[Source records]
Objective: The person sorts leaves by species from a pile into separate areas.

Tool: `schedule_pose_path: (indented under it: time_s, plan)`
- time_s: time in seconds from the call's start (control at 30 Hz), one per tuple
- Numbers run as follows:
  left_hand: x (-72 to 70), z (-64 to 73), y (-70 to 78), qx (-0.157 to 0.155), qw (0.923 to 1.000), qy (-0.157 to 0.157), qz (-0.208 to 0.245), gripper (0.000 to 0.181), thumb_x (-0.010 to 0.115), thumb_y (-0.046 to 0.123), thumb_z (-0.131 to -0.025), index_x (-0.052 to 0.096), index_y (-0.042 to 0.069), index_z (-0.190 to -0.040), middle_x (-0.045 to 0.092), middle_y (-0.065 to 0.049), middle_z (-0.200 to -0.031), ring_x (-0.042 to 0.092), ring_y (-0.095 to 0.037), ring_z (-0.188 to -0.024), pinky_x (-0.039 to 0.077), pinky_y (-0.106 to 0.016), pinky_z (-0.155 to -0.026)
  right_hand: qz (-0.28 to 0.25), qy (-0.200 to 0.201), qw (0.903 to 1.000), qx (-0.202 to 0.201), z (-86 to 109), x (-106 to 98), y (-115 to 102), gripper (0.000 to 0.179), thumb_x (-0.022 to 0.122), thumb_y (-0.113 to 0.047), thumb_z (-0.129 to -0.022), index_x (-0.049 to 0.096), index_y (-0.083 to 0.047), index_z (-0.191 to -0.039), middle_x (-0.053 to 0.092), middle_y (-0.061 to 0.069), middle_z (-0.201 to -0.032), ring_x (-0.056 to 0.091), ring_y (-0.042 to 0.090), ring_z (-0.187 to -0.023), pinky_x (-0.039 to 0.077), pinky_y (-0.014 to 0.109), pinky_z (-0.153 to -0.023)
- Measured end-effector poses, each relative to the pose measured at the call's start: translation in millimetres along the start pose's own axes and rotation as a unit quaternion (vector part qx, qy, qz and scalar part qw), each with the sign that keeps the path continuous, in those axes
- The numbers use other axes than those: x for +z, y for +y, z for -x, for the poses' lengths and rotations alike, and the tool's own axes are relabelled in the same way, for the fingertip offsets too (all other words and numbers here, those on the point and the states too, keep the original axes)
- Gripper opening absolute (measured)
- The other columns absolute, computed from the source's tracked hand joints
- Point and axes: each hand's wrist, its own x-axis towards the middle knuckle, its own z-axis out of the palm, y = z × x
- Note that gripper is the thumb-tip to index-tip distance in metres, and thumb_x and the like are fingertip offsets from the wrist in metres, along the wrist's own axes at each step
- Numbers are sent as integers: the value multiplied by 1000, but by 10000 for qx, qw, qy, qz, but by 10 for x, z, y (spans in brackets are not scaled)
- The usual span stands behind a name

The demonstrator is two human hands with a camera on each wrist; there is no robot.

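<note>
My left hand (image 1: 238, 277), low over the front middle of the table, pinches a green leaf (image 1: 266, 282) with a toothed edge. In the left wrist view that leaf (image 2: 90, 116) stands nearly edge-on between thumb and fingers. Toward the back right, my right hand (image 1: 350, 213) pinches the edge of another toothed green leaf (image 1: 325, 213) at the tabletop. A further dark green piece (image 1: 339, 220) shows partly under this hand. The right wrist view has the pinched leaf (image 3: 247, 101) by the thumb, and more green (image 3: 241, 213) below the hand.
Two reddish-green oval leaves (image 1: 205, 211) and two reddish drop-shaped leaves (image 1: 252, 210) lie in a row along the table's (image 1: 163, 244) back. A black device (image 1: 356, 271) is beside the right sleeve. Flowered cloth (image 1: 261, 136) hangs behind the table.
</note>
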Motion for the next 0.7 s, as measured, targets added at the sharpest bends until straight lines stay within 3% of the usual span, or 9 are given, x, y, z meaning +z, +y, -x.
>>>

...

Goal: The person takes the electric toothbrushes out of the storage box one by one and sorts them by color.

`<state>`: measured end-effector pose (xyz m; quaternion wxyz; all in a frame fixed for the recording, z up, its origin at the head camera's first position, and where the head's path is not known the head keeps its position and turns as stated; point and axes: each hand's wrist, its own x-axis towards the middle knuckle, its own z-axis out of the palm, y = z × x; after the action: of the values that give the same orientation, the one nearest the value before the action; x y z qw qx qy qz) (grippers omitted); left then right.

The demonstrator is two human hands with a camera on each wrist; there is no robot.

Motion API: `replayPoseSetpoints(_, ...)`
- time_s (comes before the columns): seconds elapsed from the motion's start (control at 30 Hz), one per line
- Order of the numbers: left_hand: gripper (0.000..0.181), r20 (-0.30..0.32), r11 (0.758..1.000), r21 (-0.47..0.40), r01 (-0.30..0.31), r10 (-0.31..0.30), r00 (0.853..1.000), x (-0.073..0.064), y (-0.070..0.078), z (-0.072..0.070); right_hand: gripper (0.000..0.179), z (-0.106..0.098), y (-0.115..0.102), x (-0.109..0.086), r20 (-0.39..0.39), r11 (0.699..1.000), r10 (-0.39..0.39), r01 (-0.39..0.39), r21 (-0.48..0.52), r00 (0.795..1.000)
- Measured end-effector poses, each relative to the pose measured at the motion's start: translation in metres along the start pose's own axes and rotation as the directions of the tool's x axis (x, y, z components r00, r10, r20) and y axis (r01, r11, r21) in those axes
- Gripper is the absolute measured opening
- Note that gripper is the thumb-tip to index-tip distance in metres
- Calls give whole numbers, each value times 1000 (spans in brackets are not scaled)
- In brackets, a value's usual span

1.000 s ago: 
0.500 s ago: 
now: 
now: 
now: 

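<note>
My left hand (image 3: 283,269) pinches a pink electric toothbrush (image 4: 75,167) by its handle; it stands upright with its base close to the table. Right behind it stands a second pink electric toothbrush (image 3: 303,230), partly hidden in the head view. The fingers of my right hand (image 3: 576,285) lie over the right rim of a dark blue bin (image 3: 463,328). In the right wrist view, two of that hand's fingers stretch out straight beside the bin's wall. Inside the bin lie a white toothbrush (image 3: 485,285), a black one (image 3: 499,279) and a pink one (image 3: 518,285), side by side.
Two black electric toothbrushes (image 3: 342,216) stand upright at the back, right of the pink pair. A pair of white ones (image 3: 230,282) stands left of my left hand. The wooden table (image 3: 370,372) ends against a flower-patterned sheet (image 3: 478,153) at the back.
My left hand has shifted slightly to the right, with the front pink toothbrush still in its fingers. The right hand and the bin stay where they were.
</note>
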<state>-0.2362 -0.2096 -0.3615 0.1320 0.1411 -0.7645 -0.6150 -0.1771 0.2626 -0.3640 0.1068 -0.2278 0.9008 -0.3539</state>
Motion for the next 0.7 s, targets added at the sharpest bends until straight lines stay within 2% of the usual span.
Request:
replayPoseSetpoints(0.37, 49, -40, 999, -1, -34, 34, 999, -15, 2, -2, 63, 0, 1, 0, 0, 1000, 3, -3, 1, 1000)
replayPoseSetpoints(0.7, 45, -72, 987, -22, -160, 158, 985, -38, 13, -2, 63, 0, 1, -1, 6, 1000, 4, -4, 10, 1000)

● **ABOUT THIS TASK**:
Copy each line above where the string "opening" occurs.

● **OUTPUT FOR THIS EXERCISE**:
- Gripper opening absolute (measured)
- Gripper is the absolute measured opening

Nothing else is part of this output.